Week 10 of the 2019 NFL season has come and gone! In other words, we have a 10-game sample size to spot trends and develop takeaways. Welcome to season four of this column! If you’re not familiar, I use this time to look at numbers and tell you what I make of them. This year, I will be offering additional Buy/Sell/Drop/hold criteria. Statistics are courtesy of advanced analytics goldmine, Player Profiler, and trusty dusty Pro-Football-Reference.

T.J. Hockenson

The Trends:

25% Red zone target share

Averaging 3.3 yards after catch

7.0 yards per target (20th in NFL)

Hasn’t topped 65 receiving yards since week 1, 2019

The Takes:

The T.J. Hockenson breakout has yet to arrive. His former college teammate and positional doppelganger, Denver’s Noah Fant, has appeared to be the more dynamic player at the NFL level.

That’s not to say the former has been a disappointment, just that he’s underwhelmed. Heralded as the next coming at the position, Hockenson has been very average. Ranking 8th in receiving yards isn’t bad, but it’s also not exceeding his target numbers, where he also ranks 8th. Value, however, is all about perspective. This season, averaging Hockenson’s 4 receptions for 40 yards is reassuring, considering the positional landscape.

Combining a towering 6’5” frame, terrific college production, and eye-popping athletic measurables, the former first round pick still possesses tantalizing potential. It’s time for that potential to meet production. While the Lions’ tight end is averaging 3.3 yards after the catch, this statistic betrays the fact that Hockenson has been a catch-and-fall-down possession receiver. The number is inflated by craftily schemed screens that have practically gifted post-reception yardage. While this schematic tendency seems favorable for Hockenson, his inability to realize chunk air yardage is the real story.

Rarely does Hockenson shake the first tackler or achieve significant separation. He doesn’t have the game-breaking speed of a George Kittle or Fant, and it shows on tape. There needs to be a fundamental shift in the way the second-year tight end maneuvers with the ball, because his attempt to run around defensive players is inadequate at the NFL level. He must embrace his enormous physicality to punish would-be tacklers. 
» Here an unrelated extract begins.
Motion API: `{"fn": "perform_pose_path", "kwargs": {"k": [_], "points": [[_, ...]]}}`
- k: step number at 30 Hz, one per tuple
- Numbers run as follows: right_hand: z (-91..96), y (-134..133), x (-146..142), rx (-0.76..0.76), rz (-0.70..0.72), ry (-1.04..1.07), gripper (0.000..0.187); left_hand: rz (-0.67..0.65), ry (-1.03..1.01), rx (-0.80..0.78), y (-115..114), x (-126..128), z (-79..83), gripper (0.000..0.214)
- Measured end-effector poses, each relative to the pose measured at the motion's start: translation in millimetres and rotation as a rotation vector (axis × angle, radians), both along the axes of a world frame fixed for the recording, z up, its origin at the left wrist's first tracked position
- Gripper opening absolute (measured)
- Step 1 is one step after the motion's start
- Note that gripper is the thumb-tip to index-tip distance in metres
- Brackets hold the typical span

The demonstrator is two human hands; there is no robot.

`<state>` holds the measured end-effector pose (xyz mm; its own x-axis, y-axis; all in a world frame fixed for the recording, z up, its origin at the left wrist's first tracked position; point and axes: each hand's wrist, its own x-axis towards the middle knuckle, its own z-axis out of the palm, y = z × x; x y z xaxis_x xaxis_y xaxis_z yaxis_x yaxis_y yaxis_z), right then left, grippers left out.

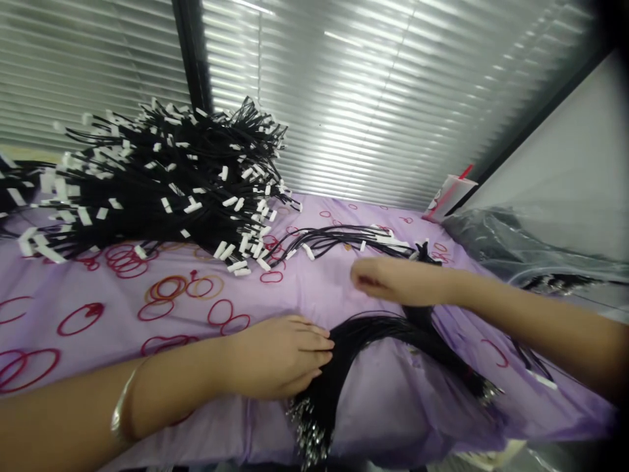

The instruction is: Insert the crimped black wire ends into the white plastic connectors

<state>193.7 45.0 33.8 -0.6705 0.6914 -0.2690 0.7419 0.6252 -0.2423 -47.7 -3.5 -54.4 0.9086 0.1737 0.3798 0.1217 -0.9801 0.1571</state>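
My left hand point(285, 354) lies over the left part of a bundle of black cables point(363, 331), its fingers bent round the cables and its thumb hidden. The bundle arches across the purple table cover, with small shiny metal terminals point(312, 426) at its near end and more at its right end. Above the bundle is my right hand point(393, 278), its fingers curled closed; what they hold, if anything, is hidden. Just beyond it lie several loose black cables point(339, 237) with white connectors. A dark strip passes under my right wrist, partly covered.
A tall heap of black cables with white connectors point(162, 177) fills the back left. Red and orange rubber bands point(170, 288) are scattered over the purple cover point(324, 282). A cup with a red straw point(449, 196) and clear plastic bags point(511, 242) stand at the right. Blinds point(354, 118) rise behind.
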Motion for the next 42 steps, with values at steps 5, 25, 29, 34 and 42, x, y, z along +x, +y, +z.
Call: {"fn": "perform_pose_path", "kwargs": {"k": [5,25,29,34,42], "points": [[64.1,20.9,-47.7,0.106,-0.070,0.233,0.010,-0.023,-0.042,0.002,1.3,0.4,-2.4,0.027],[-46.5,146.0,-32.9,0.403,-0.165,0.162,0.033,0.003,-0.030,-0.058,3.3,-1.4,-10.6,0.031],[-18.4,151.8,-30.1,0.441,-0.222,0.318,0.030,0.057,-0.074,-0.260,2.2,-2.8,-2.9,0.030],[49.0,114.8,-29.8,0.609,-0.209,0.483,0.016,0.343,-0.509,-1.020,8.4,-0.5,3.5,0.047],[73.2,38.7,-4.8,0.898,-0.150,0.298,0.015,0.139,-0.978,-1.792,18.3,2.1,19.0,0.057]]}}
Ranking 12th in air yards, it appears the Lions want to deceive defenses with Hockenson’s dual faculties as both a blocker and a receiver. You’ll often see him trick linebackers into thinking he’s blocking in an under-center formation, only for him to burst off of the line of scrimmage for a quick-hit pass. This role caps the upside of the sophomore tight end, as he’s not getting the chance to make splash plays down field.

With Kenny Golladay gone for much of the season, the opportunity has been there for a pass catcher to ascend. While no single receiver has asserted themselves as an alpha presence in Golladay’s stead, Hockenson has stepped up to absorb the red zone and end zone targets. As a rookie, he averaged a 13.7% red zone target share. That figure has skyrocketed to 25% in 2020. 
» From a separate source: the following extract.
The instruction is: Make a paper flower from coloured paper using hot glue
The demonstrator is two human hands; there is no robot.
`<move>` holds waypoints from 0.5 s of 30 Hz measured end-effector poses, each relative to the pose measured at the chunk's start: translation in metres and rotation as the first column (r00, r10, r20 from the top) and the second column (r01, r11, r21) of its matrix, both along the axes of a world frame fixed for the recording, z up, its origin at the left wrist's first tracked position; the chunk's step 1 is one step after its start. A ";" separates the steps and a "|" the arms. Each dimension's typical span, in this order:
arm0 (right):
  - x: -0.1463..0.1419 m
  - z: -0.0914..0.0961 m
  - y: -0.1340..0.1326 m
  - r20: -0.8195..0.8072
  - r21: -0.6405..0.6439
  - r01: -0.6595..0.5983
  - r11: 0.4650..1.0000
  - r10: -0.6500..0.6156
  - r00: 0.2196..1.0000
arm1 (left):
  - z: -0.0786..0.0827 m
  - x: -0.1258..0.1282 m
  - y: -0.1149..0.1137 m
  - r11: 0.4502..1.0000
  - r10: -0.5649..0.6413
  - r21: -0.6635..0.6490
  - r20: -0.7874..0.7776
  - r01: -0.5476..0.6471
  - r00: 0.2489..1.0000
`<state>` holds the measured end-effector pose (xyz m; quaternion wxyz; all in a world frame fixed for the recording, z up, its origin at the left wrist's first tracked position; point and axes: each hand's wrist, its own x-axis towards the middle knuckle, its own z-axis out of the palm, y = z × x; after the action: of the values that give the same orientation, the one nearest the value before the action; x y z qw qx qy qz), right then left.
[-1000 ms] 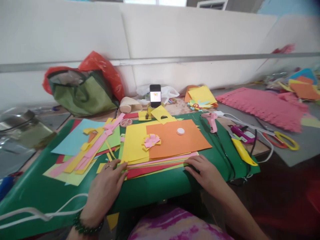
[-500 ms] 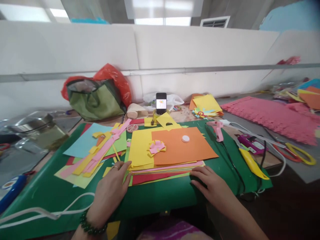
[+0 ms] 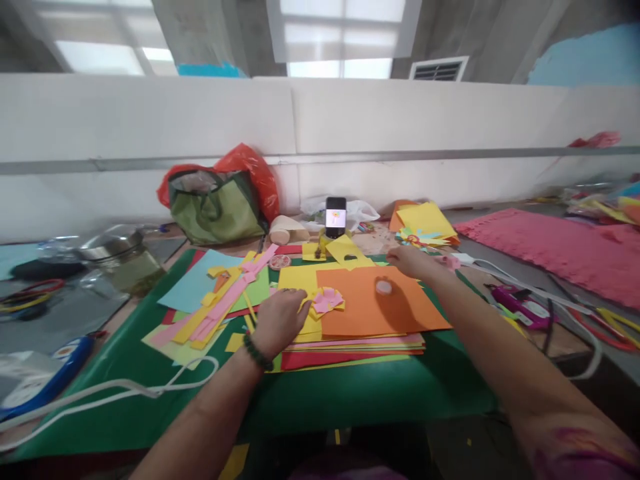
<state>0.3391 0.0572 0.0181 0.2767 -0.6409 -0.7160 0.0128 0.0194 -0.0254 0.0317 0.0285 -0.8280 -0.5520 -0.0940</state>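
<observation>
My left hand (image 3: 284, 319) is over the left part of the yellow felt sheet (image 3: 295, 275), thumb and forefinger apart. Its fingertips are at the left edge of a flower (image 3: 327, 300) with pink petals and a yellow outer layer; whether they touch it I cannot tell. My right hand (image 3: 415, 261) reaches over the far side of the orange felt sheet (image 3: 360, 313), fingers pointing forward and left, with nothing visible in them. A small round white piece (image 3: 383, 287) lies on the orange sheet in that arm's shadow. Under these sheets is a stack of coloured felt (image 3: 350, 357).
Pink and yellow strips (image 3: 220, 313) lie at left. Behind stand a phone (image 3: 335, 217) and a green bag (image 3: 213, 207). A pink glue gun (image 3: 451, 262) is partly hidden by my right arm. A purple device (image 3: 523, 307) and white cables (image 3: 500, 270) are at right.
My left hand has moved up and right from the stack's front corner to the flower. My right hand has left the front edge and reached forward over the orange sheet. The view has shifted.
</observation>
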 end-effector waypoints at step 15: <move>0.005 -0.025 0.038 0.046 -0.263 0.016 0.965 -0.004 0.999 | -0.013 -0.013 -0.003 0.999 -0.007 -0.042 0.112 0.011 0.994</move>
<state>0.3441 0.0956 -0.0073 0.1727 -0.6757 -0.7108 0.0920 0.0063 -0.0282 0.0189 -0.0206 -0.8244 -0.5509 -0.1285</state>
Verdict: The argument isn’t whether or not Hockenson has met expectations as an NFL player (give him time), but if he is a valuable contributor in fantasy football. 4 catches for 40 yards and .5 touchdowns per game is stellar this season. However, it was Golladay who occupied 25% of red zone targets the season prior, and he’s expected back this week. That will compromise Hockenson’s biggest source of value. SELL. 

Chase Claypool

The Trends:

20.5% TD rate

17% target share

16 deep targets (8th in NFL)

Averaging 4.1 yards after catch

The Takes:

If you’ve been reading this column, you know my methodology for identifying elite receivers: A combination of deep targets and yards after catch. A receiver who garners high-leverage targets downfield, while also making plays with the ball in their hands, possesses the ubiquity necessary for an expanded role. 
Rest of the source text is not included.